As argued by Zurich, it does appear that EPI was able to persuade a court, the bankruptcy court, to accept EPI's previously inconsistent position. Specifically, the bankruptcy court confirmed the Debtors' Plan which encompassed the previous omission of the instant lawsuit as an asset of EPI. However, while on its face, this factor could favor the application of judicial estoppel, as discussed above, the significance of EPI's omission is minimized by the Plan Trustee's recent amendment to properly disclose the instant suit as an asset of EPI. In addition, the instant lawsuit was timely disclosed by the Debtors during the bankruptcy proceedings, albeit in the context of an asset of another affiliate. Thus, the instant suit was considered and accounted for by the bankruptcy court within the broad scope of the Debtors' jointly administered bankruptcy. As such, the Court considers this factor to be neutral, at best, in support of the application of judicial estoppel to bar the instant suit.

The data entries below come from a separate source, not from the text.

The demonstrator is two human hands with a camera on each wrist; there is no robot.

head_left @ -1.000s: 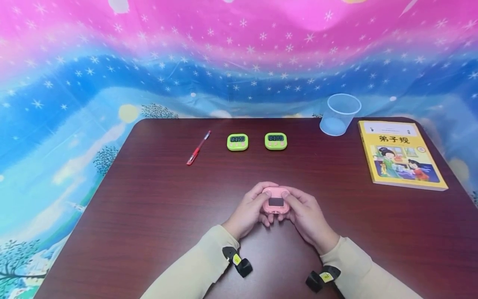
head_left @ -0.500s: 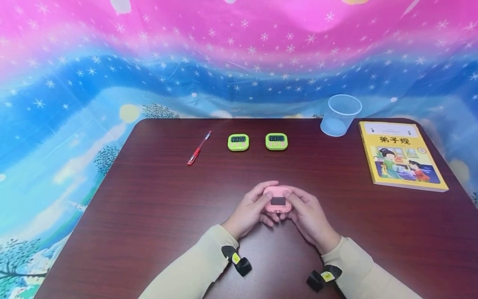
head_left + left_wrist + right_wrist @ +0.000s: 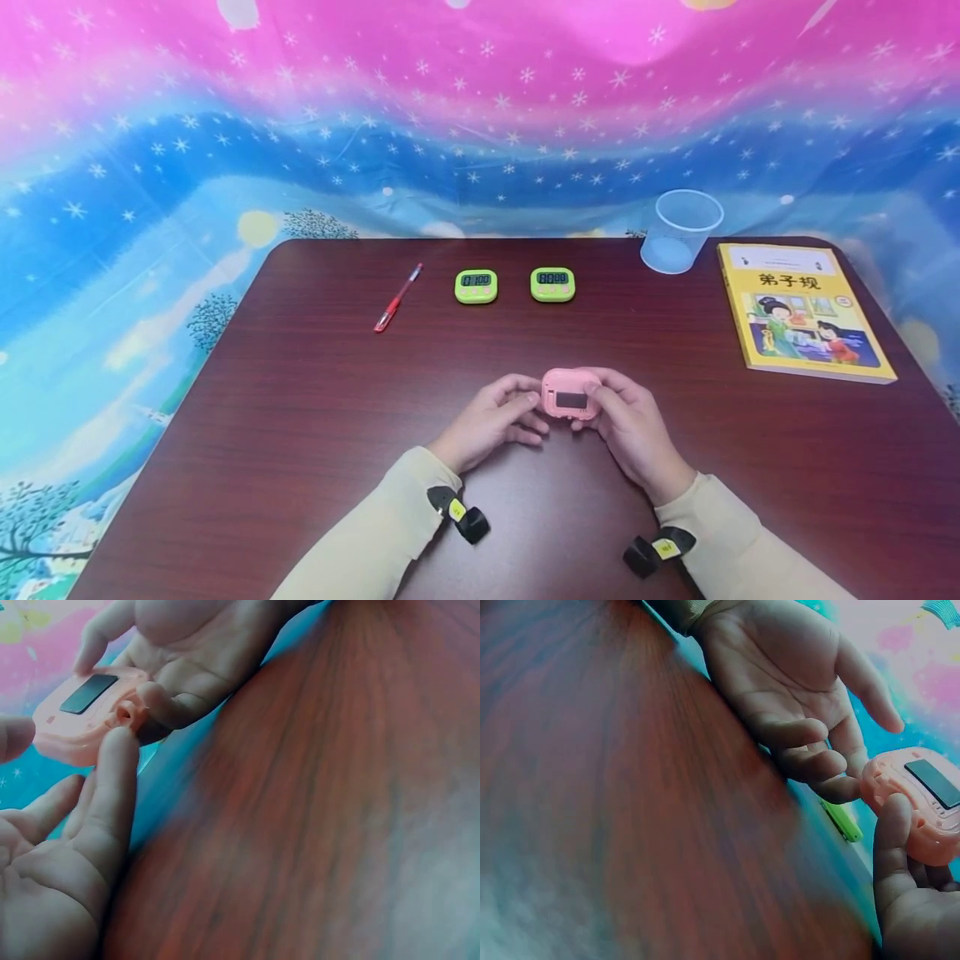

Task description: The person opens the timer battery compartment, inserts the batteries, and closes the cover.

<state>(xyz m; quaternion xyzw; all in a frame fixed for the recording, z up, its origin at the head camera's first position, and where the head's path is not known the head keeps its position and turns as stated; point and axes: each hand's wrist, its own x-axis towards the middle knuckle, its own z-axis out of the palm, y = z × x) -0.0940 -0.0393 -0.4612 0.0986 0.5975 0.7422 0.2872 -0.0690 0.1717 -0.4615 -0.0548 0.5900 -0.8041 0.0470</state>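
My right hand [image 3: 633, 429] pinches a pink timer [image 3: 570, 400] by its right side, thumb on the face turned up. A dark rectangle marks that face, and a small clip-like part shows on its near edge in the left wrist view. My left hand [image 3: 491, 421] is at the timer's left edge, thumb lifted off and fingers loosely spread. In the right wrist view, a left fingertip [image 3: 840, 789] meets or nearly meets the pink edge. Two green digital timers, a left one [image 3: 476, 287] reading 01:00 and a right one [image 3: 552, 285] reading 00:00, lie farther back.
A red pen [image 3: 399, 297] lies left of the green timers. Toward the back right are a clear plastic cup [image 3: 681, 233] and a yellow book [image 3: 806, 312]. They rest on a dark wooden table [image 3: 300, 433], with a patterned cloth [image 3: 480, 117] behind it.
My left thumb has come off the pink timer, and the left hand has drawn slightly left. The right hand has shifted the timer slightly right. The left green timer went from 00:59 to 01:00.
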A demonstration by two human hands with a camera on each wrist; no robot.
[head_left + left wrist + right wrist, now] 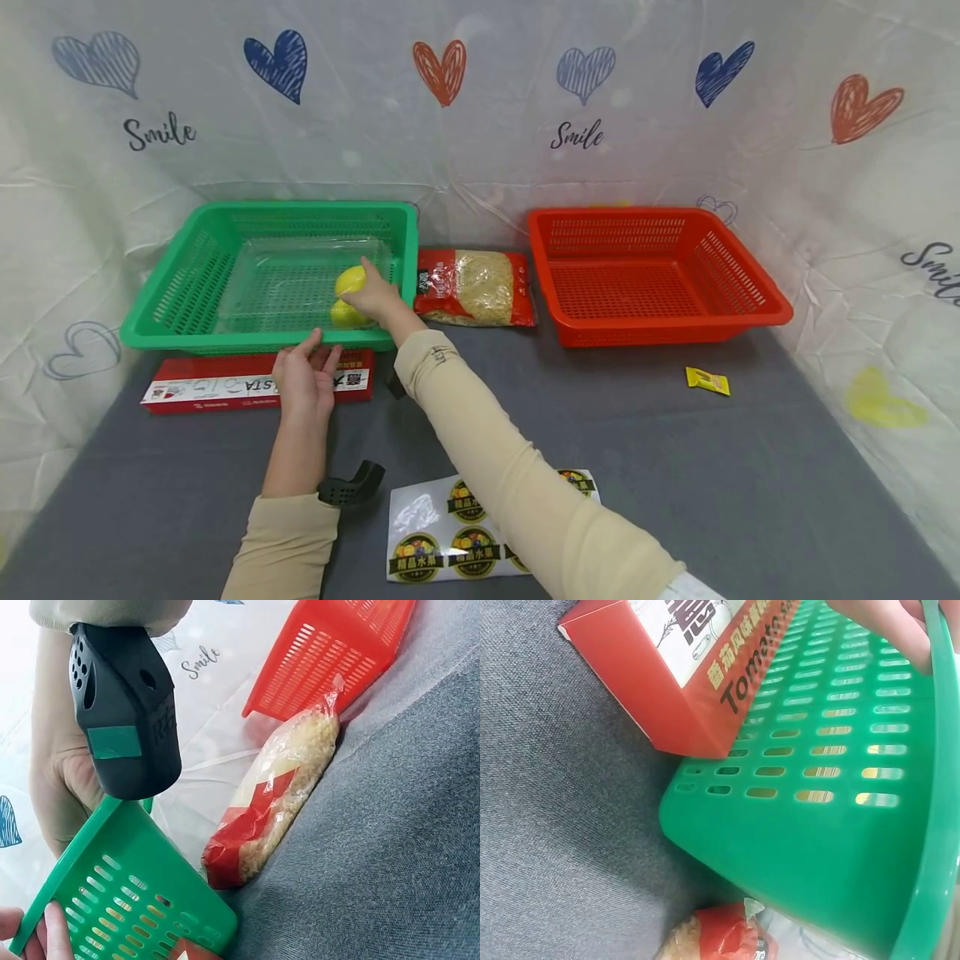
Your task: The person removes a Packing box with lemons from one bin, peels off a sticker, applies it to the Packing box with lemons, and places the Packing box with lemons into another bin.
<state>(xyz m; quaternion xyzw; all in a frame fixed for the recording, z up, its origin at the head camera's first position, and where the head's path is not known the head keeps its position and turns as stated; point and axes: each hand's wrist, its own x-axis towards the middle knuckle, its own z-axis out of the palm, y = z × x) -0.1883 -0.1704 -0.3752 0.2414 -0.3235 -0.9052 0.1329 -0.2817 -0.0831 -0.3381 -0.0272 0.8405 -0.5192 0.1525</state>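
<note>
Inside the green basket [270, 342] lies a clear plastic tray [300, 242], with two yellow lemons [347, 315] at its right end. My right hand [377, 298] reaches over the basket's front right and grips the upper lemon between thumb and fingers, just above the other one. At the front rim, my left hand [303, 379] pinches the edge, with fingers [56, 934] on the outer wall and the thumb on the other side. In the left wrist view the right hand is partly hidden behind a black wrist mount [127, 720].
A red pasta box [255, 404] lies before the green basket. To the right are a red and clear bag of pale dry food [480, 287], a red basket [667, 321] and a small yellow packet [707, 381]. A sticker sheet [427, 508] lies in front, partly under the right sleeve.
</note>
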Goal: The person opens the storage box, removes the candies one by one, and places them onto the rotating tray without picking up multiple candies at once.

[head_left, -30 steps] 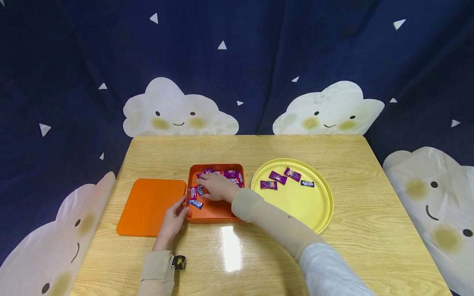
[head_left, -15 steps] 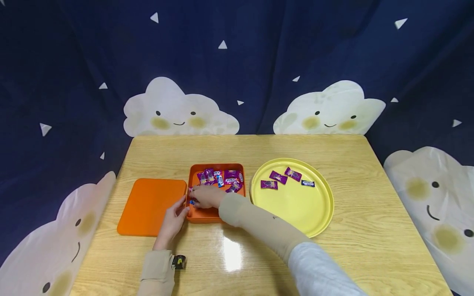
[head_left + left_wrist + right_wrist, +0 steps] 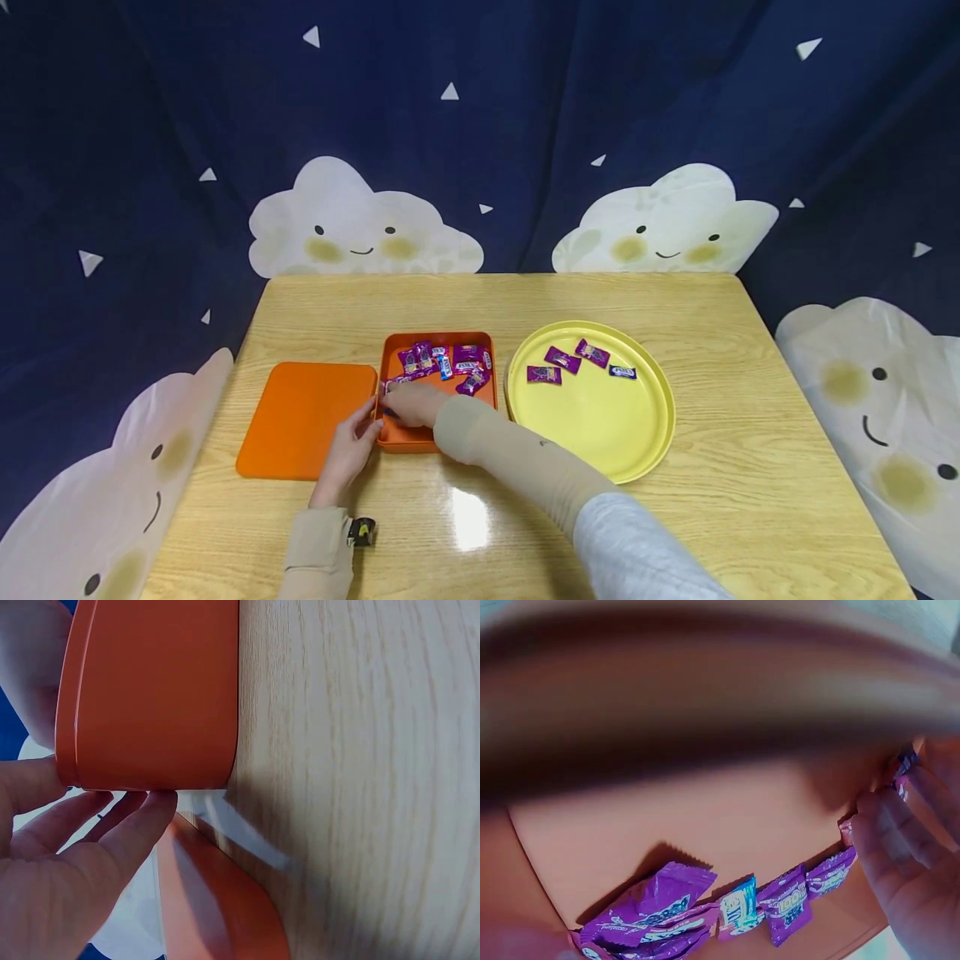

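Observation:
In the head view my right hand (image 3: 411,403) reaches down into the orange box (image 3: 442,445) at its left wall. Its fingertips touch wrapped candies there; a dark, shiny wrapper (image 3: 906,762) shows beside them in the right wrist view. The thumb's hold is hidden. Purple wrapped candies (image 3: 417,357) and a small blue-and-white wrapped candy (image 3: 445,367) lie farther back in the box. My left hand (image 3: 348,448) touches the outside of the box's left wall near the front corner. In the left wrist view its fingers lie fairly straight against that wall, with the thumb at the rim.
An orange lid (image 3: 307,421) lies flat left of the box. To the right, a round yellow tray (image 3: 592,425) holds several purple candies (image 3: 562,359) and a small dark-blue one (image 3: 622,372). Wooden table (image 3: 750,467) surrounds them; a dark curtain (image 3: 517,125) hangs behind.
My right hand has moved left and toward me inside the box, uncovering the candies at its back and covering those along the left wall. The left hand stays put.

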`<state>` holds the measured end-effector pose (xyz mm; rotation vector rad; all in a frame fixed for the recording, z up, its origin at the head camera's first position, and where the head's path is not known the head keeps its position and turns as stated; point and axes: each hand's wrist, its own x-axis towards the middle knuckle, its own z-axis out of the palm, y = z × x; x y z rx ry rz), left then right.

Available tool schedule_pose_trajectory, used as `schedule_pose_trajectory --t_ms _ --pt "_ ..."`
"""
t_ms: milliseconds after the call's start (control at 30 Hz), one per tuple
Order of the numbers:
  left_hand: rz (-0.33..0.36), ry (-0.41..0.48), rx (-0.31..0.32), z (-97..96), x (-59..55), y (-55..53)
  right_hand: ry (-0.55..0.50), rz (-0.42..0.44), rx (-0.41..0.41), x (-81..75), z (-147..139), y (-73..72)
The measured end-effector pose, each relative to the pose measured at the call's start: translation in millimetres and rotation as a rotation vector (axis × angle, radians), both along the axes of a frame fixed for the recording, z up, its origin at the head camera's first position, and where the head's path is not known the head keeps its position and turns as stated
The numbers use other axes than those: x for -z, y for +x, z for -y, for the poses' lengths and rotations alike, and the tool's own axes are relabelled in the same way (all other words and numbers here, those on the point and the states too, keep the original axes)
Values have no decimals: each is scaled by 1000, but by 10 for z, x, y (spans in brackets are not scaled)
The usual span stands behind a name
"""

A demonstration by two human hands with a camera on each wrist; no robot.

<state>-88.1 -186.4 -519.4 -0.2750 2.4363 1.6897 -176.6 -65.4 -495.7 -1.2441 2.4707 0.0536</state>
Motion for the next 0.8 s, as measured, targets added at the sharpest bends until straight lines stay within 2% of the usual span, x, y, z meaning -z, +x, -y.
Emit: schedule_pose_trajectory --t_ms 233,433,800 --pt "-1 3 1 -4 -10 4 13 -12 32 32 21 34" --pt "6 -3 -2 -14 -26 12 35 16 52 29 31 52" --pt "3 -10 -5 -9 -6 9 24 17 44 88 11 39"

(c) Whether Party Would Gain Unfair Advantage or Impose Unfair Detriment on Opposing Party if not Estopped

Zurich does not argue that it will somehow be prejudiced should the Court allow the instant suit to continue. Rather, Zurich contends that based upon EPI's failure to disclose the instant lawsuit as an asset during the bankruptcy proceedings, it would gain an unfair advantage. Specifically, Zurich argues, with little explanation, that EPI would "profit twice if allowed to continue in this lawsuit." (Defendant's Motion, p. 15). However, there appears to be no logical explanation or conclusion that can be drawn against EPI suggesting that it somehow benefitted or would benefit from the mis-scheduling of the instant suit during the bankruptcy proceedings. From a purely equitable point of view, were the Court to bar the instant suit based upon the bankruptcy proceedings, this Court, in effect, would be punishing the very creditors the bankruptcy proceedings were designed to protect. This is the case because EPMC is made up the creditors of EPI, which is now dissolved, and EPMC is a separate and distinct entity of EPI established through the bankruptcy proceedings. (EPMC SOF ¶ 57). Thus, considering the lack of evidence suggesting that EPI would somehow benefit by permitting this suit to continue or that Zurich would somehow be prejudiced and the appearance that this Court would actually be penalizing EPI's creditors, EPMC, by applying judicial estoppel, the Court finds this factor cuts against the doctrine's application to this suit.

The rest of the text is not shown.